Chronicle Kansai. I have borrowed the idea of genealogy from Chronicle Kyoto[1], an exhibition held at MAM Research, a section of the Mori Art Museum devoted to present archives and historical records as well as artworks, in autumn 2018. As the title suggests, the exhibition intended to provide an overall picture of the thriving arts scene in Kyoto during the Nineties, with particular attention to the area of Sakyo-ku, a neighborhood close to Kyoto’s main public university. To paraphrase the exhibition’s opening presentation, arts, activism and club culture coexisted in an outburst of creative activities during the 1990s.
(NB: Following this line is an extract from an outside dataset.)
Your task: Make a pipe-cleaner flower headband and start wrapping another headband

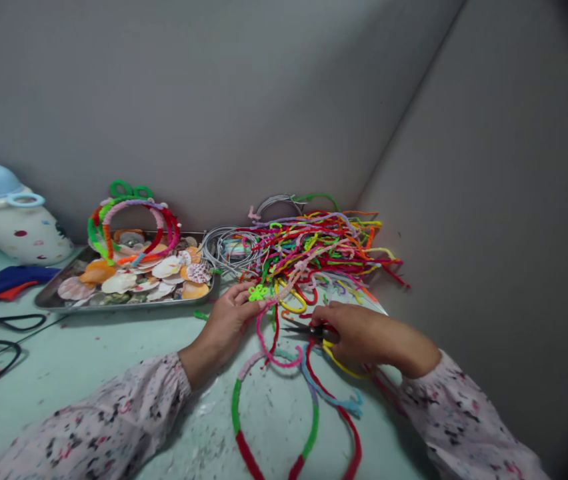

This is due to a large number of diverse communities that formed around art collective Dumb Type and the Kyoto City University of Arts. Part of my essay can thus be referred to as “Chronicle Kansai”. For the purpose of clarification, I think it is necessary to provide some temporal and spatial coordinates at this point: Kansai is a vast region that includes Kyoto, Osaka, Kobe and Nara in the central, south-western part of Honshu, the main island of Japan, and the artistic period I will discuss in this paper spans the early Eighties to the present day.

  1. Dumb Type

Dumb Type rose to world prominence in the mid Eighties as an art collective based in Kyoto. The group was founded in 1984 by students of Kyoto City Art College, and each member, mainly from Kansai area, brought his or her own perspective, experience and knowledge to the project; its founding members were in fact trained in various disciplines, including computer science, visual and video arts, dance, choreography and architecture. To this day, Dumb Type combines multidisciplinary, hybrid and experimental types of performing arts in which live performances and multimedia installations are interwoven. In general, their pieces address a variety of social issues related to contemporary society, such as consumerism, gender, AIDS, life and death.

Despite the fact that the group had neither a leader nor a hierarchy, one figure who remained pivotal in the group until his death in 1995 was Teiji Furuashi. The following artists have also been involved in the project: Shiro Takatani, a visual artist who, along with his solo works and collaborations with Ryuichi Sakamoto, still creates as part of the collective[2]; Tadasu Takamine, a visual and performance artist[3]; musician Ryoji Ikeda[4]; musician and DJ Toru Yamanaka; LED light designer Takayuki Fujimoto; choreographer and dancer Kosei Sakamoto, who works for Kyoto-based dance company Monochrome Circus; Minami Takuya, musician for Softpad; butoh and contemporary dancer Takao Kawaguchi; theatre and drag queen performers Izumi Kagita, Hidekazu Maeda and Akiyoshi Matsuoka, known as BuBu de la Madeleine, Francois A[ru]dente, and Simone respectively[5].

The collective name Dumb Type derives from the English word “dumb”, meaning “mute”, “odd” or “stupid”. It refers to the mutation of social and individual identities that took place during the period of Japanese economic growth in the Eighties, the so-called Bubble economy. From that time individuals started to be overwhelmed by information without being aware of anything, Teiji Furuhashi declared in an interview. According to him, the ‘dumb condition’ meant “having an excess of information but not being able to recognize it” (memorandum 2000: 123). Consequently, at the very beginning the quality of “dumb” drove the group to a rejection of speech and towards the use “of bodies of performers as they react to set, images and sounds”, as explained by critic Yuko Hasegawa (2014: 192).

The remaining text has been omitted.